Intermittent storage (dm-crypt?) freeze - regression 6.4->6.5

Tue Oct 31 20:24:23 PDT 2023

On Wed, Nov 01, 2023 at 03:14:22AM +0100, Marek Marczykowski-Górecki wrote:
> On Wed, Nov 01, 2023 at 09:27:24AM +0800, Ming Lei wrote:
> > On Tue, Oct 31, 2023 at 11:42 PM Marek Marczykowski-Górecki
> > <marmarek at invisiblethingslab.com> wrote:
> > >
> > > On Tue, Oct 31, 2023 at 03:01:36PM +0100, Jan Kara wrote:
> > > > On Tue 31-10-23 04:48:44, Marek Marczykowski-Górecki wrote:
> > > > > Then tried:
> > > > >  - PAGE_ALLOC_COSTLY_ORDER=4, order=4 - cannot reproduce,
> > > > >  - PAGE_ALLOC_COSTLY_ORDER=4, order=5 - cannot reproduce,
> > > > >  - PAGE_ALLOC_COSTLY_ORDER=4, order=6 - freeze rather quickly
> > > > >
> > > > > I've retried the PAGE_ALLOC_COSTLY_ORDER=4,order=5 case several times
> > > > > and I can't reproduce the issue there. I'm confused...
> > > >
> > > > And this kind of confirms that allocations > PAGE_ALLOC_COSTLY_ORDER
> > > > causing hangs is most likely just a coincidence. Rather something either in
> > > > the block layer or in the storage driver has problems with handling bios
> > > > with sufficiently high order pages attached. This is going to be a bit
> > > > painful to debug I'm afraid. How long does it take for you trigger the
> > > > hang? I'm asking to get rough estimate how heavy tracing we can afford so
> > > > that we don't overwhelm the system...
> > >
> > > Sometimes it freezes just after logging in, but in worst case it takes
> > > me about 10min of more or less `tar xz` + `dd`.
> > 
> > blk-mq debugfs is usually helpful for hang issue in block layer or
> > underlying drivers:
> > 
> > (cd /sys/kernel/debug/block && find . -type f -exec grep -aH . {} \;)
> > 
> > BTW,  you can just collect logs of the exact disks if you know what
> > are behind dm-crypt,
> > which can be figured out by `lsblk`, and it has to be collected after
> > the hang is triggered.
> 
> dm-crypt lives on the nvme disk, this is what I collected when it
> hanged:
> 
...
> nvme0n1/hctx4/cpu4/default_rq_list:000000000d41998f {.op=READ, .cmd_flags=, .rq_flags=IO_STAT, .state=idle, .tag=65, .internal_tag=-1}
> nvme0n1/hctx4/cpu4/default_rq_list:00000000d0d04ed2 {.op=READ, .cmd_flags=, .rq_flags=IO_STAT, .state=idle, .tag=70, .internal_tag=-1}

Two requests stays in sw queue, but not related with this issue.

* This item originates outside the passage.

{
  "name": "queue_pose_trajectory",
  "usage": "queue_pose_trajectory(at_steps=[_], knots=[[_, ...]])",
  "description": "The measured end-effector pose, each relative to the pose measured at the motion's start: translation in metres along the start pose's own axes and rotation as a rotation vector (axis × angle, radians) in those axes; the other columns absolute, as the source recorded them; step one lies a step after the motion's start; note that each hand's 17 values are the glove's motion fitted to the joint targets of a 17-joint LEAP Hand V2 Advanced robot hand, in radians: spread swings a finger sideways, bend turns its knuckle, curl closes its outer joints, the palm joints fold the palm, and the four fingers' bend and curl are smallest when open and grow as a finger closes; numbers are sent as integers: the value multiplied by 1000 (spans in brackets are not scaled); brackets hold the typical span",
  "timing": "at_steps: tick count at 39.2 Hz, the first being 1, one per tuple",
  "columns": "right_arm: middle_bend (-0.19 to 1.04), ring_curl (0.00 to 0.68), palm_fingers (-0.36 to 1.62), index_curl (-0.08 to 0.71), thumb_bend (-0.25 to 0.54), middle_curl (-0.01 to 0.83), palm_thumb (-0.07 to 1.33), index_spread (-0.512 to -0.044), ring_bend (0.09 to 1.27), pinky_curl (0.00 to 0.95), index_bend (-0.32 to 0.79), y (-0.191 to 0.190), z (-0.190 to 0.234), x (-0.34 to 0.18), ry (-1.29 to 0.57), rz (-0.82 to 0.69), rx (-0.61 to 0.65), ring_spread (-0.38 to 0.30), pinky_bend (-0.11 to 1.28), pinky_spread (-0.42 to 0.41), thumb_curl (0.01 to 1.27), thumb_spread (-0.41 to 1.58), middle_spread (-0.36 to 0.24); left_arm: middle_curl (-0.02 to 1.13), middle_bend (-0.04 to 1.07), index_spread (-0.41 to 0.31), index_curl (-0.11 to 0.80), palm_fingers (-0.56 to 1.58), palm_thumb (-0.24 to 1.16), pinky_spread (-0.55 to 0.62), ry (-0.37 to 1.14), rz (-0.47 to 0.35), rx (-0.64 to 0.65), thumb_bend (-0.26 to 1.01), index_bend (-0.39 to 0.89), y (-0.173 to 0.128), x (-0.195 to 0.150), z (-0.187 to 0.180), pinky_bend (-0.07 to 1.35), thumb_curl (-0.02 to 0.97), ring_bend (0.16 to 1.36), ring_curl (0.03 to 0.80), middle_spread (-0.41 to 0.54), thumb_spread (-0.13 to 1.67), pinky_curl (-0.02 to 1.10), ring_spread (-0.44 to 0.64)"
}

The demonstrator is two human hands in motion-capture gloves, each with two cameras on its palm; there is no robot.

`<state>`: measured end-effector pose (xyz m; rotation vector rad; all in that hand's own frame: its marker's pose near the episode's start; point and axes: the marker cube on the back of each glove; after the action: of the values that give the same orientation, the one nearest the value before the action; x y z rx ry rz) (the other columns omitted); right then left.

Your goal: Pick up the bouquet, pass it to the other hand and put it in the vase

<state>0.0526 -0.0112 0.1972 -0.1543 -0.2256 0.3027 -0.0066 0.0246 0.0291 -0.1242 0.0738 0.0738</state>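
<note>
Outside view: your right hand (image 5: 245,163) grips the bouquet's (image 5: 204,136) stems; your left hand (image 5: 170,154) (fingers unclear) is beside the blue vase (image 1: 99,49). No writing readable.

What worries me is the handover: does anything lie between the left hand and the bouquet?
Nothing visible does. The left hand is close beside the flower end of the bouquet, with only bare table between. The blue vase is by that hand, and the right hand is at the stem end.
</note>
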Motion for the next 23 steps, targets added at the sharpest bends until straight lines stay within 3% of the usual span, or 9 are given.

> nvme0n1/hctx4/type:default
> nvme0n1/hctx4/dispatch_busy:9

non-zero dispatch_busy means BLK_STS_RESOURCE is returned from
nvme_queue_rq() recently and mostly.

> nvme0n1/hctx4/active:0
> nvme0n1/hctx4/run:20290468

...

> nvme0n1/hctx4/tags:nr_tags=1023
> nvme0n1/hctx4/tags:nr_reserved_tags=0
> nvme0n1/hctx4/tags:active_queues=0
> nvme0n1/hctx4/tags:bitmap_tags:
> nvme0n1/hctx4/tags:depth=1023
> nvme0n1/hctx4/tags:busy=3

Just three requests in-flight, two are in sw queue, another is in hctx->dispatch.

...

> nvme0n1/hctx4/dispatch:00000000b335fa89 {.op=WRITE, .cmd_flags=NOMERGE, .rq_flags=DONTPREP|IO_STAT, .state=idle, .tag=78, .internal_tag=-1}
> nvme0n1/hctx4/flags:alloc_policy=FIFO SHOULD_MERGE
> nvme0n1/hctx4/state:SCHED_RESTART

The request staying in hctx->dispatch can't move on, and nvme_queue_rq()
returns -BLK_STS_RESOURCE constantly, and you can verify with
the following bpftrace when the hang is triggered:

	bpftrace -e 'kretfunc:nvme_queue_rq  { @[retval, kstack]=count() }'

It is very likely that memory allocation inside nvme_queue_rq()
can't be done successfully, then blk-mq just have to retry by calling
nvme_queue_rq() on the above request.

Thanks,
Ming